Sunday, 13 February 2022

Bajazet (or Il Tamerlano)

by Antonio Vivaldi, libretto by Agostino Piovene and others

seen at the Linbury Theatre, Covent Garden on 12 February 2022

Vivaldi composed his opera Bajazet in 1735, some dozen years after Handel's treatment of the same story titled Tamerlano (performed on the main Covent Garden stage in 2010). This production, essentially created by and for Irish National Opera with the Royal Opera in collaboration, is directed by Adele Thomas with Peter Whelan conducting the Irish Baroque Orchestra (ten instrumentalists and himself).

The Linbury Theatre provides an intimate, and perhaps ultimately more satisfactory, setting for Baroque opera than the main auditorium, especially with such a small instrumental ensemble. In a simple box set of roughly gilded walls all the action between the six characters can easily take place, and their various experiences of entrapment can be presented credibly.

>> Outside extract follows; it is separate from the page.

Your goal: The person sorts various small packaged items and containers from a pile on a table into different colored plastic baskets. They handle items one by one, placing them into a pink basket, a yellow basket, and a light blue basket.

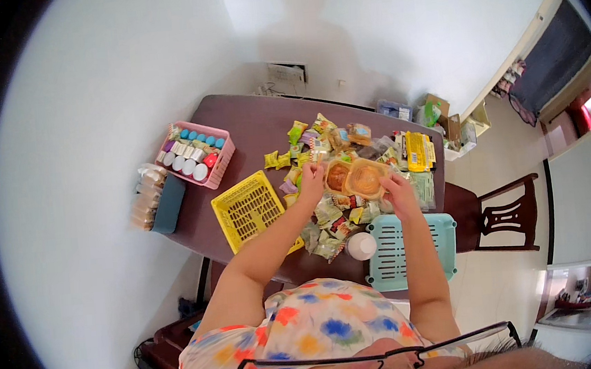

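Note:
Above the middle of the table, my left hand (312,181) and my right hand (400,193) hold a clear plastic box (354,180) between them. Its left part shows a round brown food, perhaps a pastry; the right part is shallow and orange-tinted. Fingers of the left hand pinch one end, and the right hand grips the opposite edge. Around and beneath lies a pile of small wrapped snacks (329,213) in green, yellow, white and red. Packaged buns (359,134) lie just beyond the box.
A yellow basket (249,209) stands left, a turquoise basket (446,242) at the near right, a white round tub (361,246) between. A pink basket (221,169) of bottles and a dark blue-grey bin (169,207) sit far left. Yellow packages (419,151) lie right; a wooden chair (509,213) stands beyond.

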Motion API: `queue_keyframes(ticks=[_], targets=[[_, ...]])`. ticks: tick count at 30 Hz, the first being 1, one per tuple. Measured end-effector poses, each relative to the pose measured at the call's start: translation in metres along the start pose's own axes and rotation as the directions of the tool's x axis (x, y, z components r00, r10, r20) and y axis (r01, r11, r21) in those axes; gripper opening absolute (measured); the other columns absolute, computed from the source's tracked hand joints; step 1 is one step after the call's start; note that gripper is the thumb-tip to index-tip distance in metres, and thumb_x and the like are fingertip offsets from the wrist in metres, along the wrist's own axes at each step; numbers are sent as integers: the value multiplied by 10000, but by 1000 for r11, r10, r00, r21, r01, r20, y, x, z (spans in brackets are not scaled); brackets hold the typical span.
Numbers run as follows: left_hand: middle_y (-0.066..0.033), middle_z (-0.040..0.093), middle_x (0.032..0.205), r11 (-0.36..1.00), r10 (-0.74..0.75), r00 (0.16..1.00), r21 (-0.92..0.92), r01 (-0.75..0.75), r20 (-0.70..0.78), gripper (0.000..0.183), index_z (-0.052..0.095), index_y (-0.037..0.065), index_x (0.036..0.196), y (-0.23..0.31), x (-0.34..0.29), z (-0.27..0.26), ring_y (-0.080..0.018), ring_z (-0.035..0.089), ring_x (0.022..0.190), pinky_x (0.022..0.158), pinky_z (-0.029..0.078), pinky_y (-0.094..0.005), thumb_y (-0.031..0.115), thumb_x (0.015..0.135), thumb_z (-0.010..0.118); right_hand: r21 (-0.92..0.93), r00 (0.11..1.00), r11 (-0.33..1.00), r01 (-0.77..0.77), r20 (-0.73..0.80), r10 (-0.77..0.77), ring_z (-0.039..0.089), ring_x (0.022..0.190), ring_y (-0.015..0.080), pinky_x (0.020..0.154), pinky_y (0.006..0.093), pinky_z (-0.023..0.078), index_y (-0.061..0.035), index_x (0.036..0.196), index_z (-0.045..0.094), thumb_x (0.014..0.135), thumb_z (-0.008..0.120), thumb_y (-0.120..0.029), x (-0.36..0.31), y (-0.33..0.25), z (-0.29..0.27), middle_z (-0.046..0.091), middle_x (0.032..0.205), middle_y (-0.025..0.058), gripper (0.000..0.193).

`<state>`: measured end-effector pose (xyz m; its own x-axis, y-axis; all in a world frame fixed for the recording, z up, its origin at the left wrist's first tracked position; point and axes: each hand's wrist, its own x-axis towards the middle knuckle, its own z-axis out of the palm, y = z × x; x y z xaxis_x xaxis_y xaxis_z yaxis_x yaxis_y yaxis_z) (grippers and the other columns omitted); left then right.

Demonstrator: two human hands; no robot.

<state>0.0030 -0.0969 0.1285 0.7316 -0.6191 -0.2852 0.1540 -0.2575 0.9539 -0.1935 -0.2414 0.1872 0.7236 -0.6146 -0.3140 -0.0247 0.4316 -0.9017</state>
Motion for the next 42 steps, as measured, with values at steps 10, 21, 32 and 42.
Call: queue_keyframes(ticks=[10,21,32,42], targets=[[-44,542,1028,749,-91,992,-662,15,-81,373,300,190,1341,-16,-81,-83,-123,558,831,693,477,-296,177,993,435,-194,999,980,42,35,-36,527,1141,213,937,399,444,-63,1375,343,875,656,-204,-3,42,144,530,1239,103,606],[-92,451,1319,766,-41,992,-642,-44,-117,599,226,156,1440,-56,-115,-176,-195,482,1190,939,456,-333,246,953,563,-105,875,977,-183,435,211,482,1190,210,954,392,437,-129,1469,241,905,624,-165,-11,105,248,444,1351,94,683],[-216,300,1471,959,88,846,276,72,-527,558,246,30,1452,-174,-106,-245,-365,295,1354,1122,229,-427,167,957,463,-295,839,887,-354,318,441,479,1210,248,934,434,468,-181,1483,195,860,697,-190,69,225,274,428,1367,71,800],[-239,293,1461,987,-106,900,68,149,-423,560,149,15,1473,-204,-123,-224,-365,311,1346,1111,259,-403,112,977,389,-813,833,558,-166,188,521,384,1295,313,1019,421,394,-123,1485,193,864,688,-273,86,284,281,322,1452,154,808]])
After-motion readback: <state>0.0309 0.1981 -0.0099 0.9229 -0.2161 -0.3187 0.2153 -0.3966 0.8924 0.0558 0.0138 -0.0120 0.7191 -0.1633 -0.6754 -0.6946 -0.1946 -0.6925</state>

Bajazet, the defeated Turkish sultan (bass-baritone Gianluca Margheri), is the most obvious prisoner, often chained to a giant rope attached to a formidable pulley hook breaking through the ceiling. He is bedraggled, with flesh wounds on his arms and face, and dressed in dull clothing, the plaything of the victorious Tamerlano (an extraordinarily seedy countertenor James Laing, exuding sleaze and entitlement in equal measure). Andronico, a Greek prince and ally of Tamerlano (also a countertenor, Eric Jurenas) is by contrast smartly dressed in a suit with a sumptuous sash in royal blue, a picture of pained collusion with the brutal conqueror. While these two men are not physical prisoners like the hapless Bajazet, Tamerlano is at the mercy of his capricious whims, and these in turn constrain everyone around him: Andronico's hopes of marriage with Asteria, the daughter of Bajazet, are confounded when Tamerlano takes a liking to her and ditches his intended bride Irene (offering her to Andronico instead, where of course 'offering' only means insisting that they marry).

Asteria (mezzo soprano Niamh O'Sullivan), though not in chains like her father, is trapped by the sudden shift in Tamerlano's marriage plans, and is well aware of her powerlessness; we first see her in rags, wild-eyed and injured, and she wastes no time in venting her fury and frustration at Andronico whom she assumes has betrayed their love for the promise of Irene's superior political position. The contrast with the imperious Irene herself (soprano Claire Booth) is marked by the latter's stunning blue costume, but even she, though clearly a woman not to be messed with, is trapped into the degrading position of pretending to be a servant in order to further her ambitions.

The story is thus full of opportunities for recrimination, misunderstanding, the naked use and abuse of power, despair and rage, and correspondingly lacking in any indication of tenderness or finer feeling - even the love of Asteria and Andronico never comes across as revivifying, and the father/daughter relationship has none of the depth explored by later operatic composers. In a court dominated by a psychopathic vulgarian such as Tamerlano perhaps one cannot expect anything refined to survive. But there is ample opportunity for vocal pyrotechnics on all sides, including a staggering aria from Irene to close the first act, stunningly executed by Claire Booth. Even Idapse (soprano Aoife Miskelly), the only non-royal character, has moments in the limelight, and, having been given the role of dispensing Tamerlano's medicines, it turns out she has a crucial role in a surprising denouement.

The decorousness of Baroque music, and the potentially deadening awkwardness of a long succession of da capo arias (in which the first phrases are always repeated with more elaborated ornamentaton after the middle section) are both overcome in this production by spirited playing and electrifying singing and acting, with several characters literally bouncing off the walls in their various frustrations. Vivaldi's operatic oeuvre is not well known, but this was an exciting introduction to his repertoire.